_What is required_
Starting at the line that contains "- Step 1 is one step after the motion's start" in the listing below, write out every line word for word until you have written the line that contains "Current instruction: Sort".

_Entries provided_
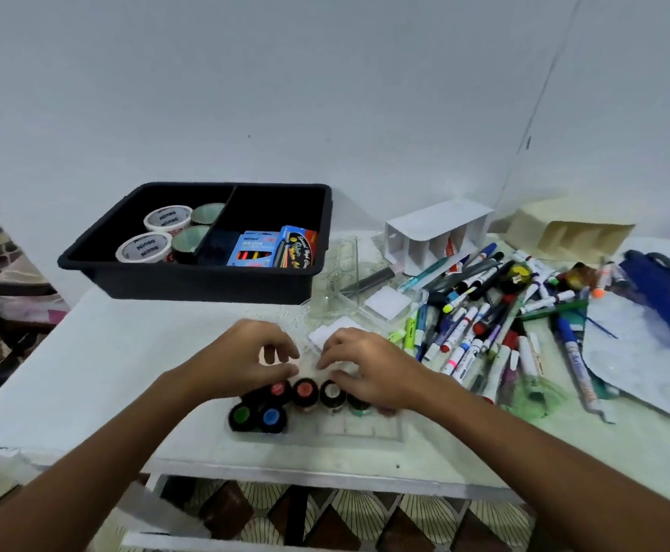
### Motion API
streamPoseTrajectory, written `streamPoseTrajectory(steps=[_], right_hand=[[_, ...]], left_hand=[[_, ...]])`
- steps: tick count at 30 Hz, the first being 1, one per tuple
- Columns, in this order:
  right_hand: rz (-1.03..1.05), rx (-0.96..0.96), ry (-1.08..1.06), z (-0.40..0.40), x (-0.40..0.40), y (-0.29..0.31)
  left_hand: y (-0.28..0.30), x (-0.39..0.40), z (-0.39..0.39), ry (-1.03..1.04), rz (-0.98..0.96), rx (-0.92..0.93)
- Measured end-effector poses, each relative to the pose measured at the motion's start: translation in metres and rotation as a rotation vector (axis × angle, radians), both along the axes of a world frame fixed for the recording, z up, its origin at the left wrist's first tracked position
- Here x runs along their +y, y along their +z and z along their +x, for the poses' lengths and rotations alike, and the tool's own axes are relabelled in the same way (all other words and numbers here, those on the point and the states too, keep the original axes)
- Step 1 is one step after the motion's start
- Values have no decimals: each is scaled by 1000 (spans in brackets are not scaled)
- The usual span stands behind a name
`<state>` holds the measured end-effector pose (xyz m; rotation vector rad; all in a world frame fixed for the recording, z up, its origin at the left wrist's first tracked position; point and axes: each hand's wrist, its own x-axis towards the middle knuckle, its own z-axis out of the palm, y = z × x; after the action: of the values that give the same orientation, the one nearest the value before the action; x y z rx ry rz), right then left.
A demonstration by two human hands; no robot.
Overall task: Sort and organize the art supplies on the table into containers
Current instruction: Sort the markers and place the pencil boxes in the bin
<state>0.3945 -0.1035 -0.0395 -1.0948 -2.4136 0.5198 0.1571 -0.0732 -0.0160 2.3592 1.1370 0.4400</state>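
Four tubs (pixel 168 219) and two packs (pixel 252 249) are sitting in the black bin (pixel 189 284) already. Six little paint jars (pixel 305 391) are showing by a clear tray (pixel 365 430) on the surface (pixel 126 372); more may be hiding. Both hands, left (pixel 245 358) and right (pixel 365 366), are curling over them; whether they are gripping anything, I cannot tell. Many pens (pixel 484 308) are waiting, too many to count.

Bench (pixel 134 376): pale painted top, matt, speckled with grit at 12 o'clock.
Tray (pixel 205 282): black plastic, dull sheen.
Tubs (pixel 168 221): white plastic, printed lids.
Boxes (pixel 275 249): glossy printed card.
Paint pots (pixel 305 392): black glossy plastic caps, coloured tops.
Clear case (pixel 359 430): transparent plastic, smooth.
Organiser (pixel 437 233): white matt plastic.
Markers (pixel 484 312): smooth plastic barrels, at 2 o'clock.
Pouch (pixel 664 308): blue cloth.
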Motion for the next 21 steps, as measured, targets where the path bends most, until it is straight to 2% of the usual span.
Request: streamPoseTrajectory(steps=[9, 21], right_hand=[[-66, -11, -388, 144, 1, 16], [-98, 10, -739, 323, 51, 17]], left_hand=[[-4, 46, 136, -202, 7, -43], [-8, 119, 325, -286, 129, -20]])
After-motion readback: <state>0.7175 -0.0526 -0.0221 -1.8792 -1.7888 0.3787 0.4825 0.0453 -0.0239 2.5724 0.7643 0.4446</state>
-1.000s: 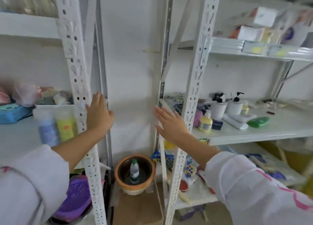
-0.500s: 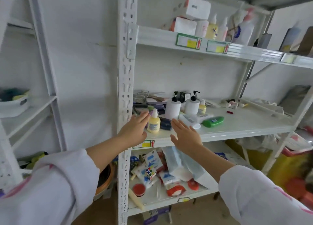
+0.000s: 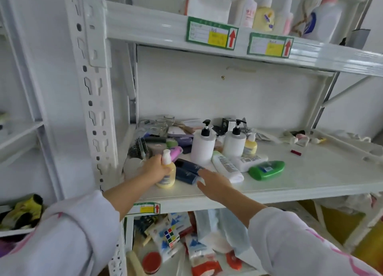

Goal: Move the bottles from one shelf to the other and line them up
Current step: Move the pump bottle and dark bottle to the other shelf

_Answer section_
- Step 1 is one step after the motion's start
- Values have no decimals: each is scaled by 1000 (spans in brackets are not scaled)
- The usual span stands behind a name
`<state>` holds the measured end-effector pose (xyz m; rotation vector rad; all in a world frame fixed for the recording, z up, its origin at the left wrist's first tracked position; point and axes: each hand's wrist, its own x-axis towards the middle knuckle, its own z-axis out of the palm, y = z × x; after the action: of the values that give the same orientation, the one nearest the value before the action; x y z rx ry rz), right then left.
A demonstration by two human hands; no robot.
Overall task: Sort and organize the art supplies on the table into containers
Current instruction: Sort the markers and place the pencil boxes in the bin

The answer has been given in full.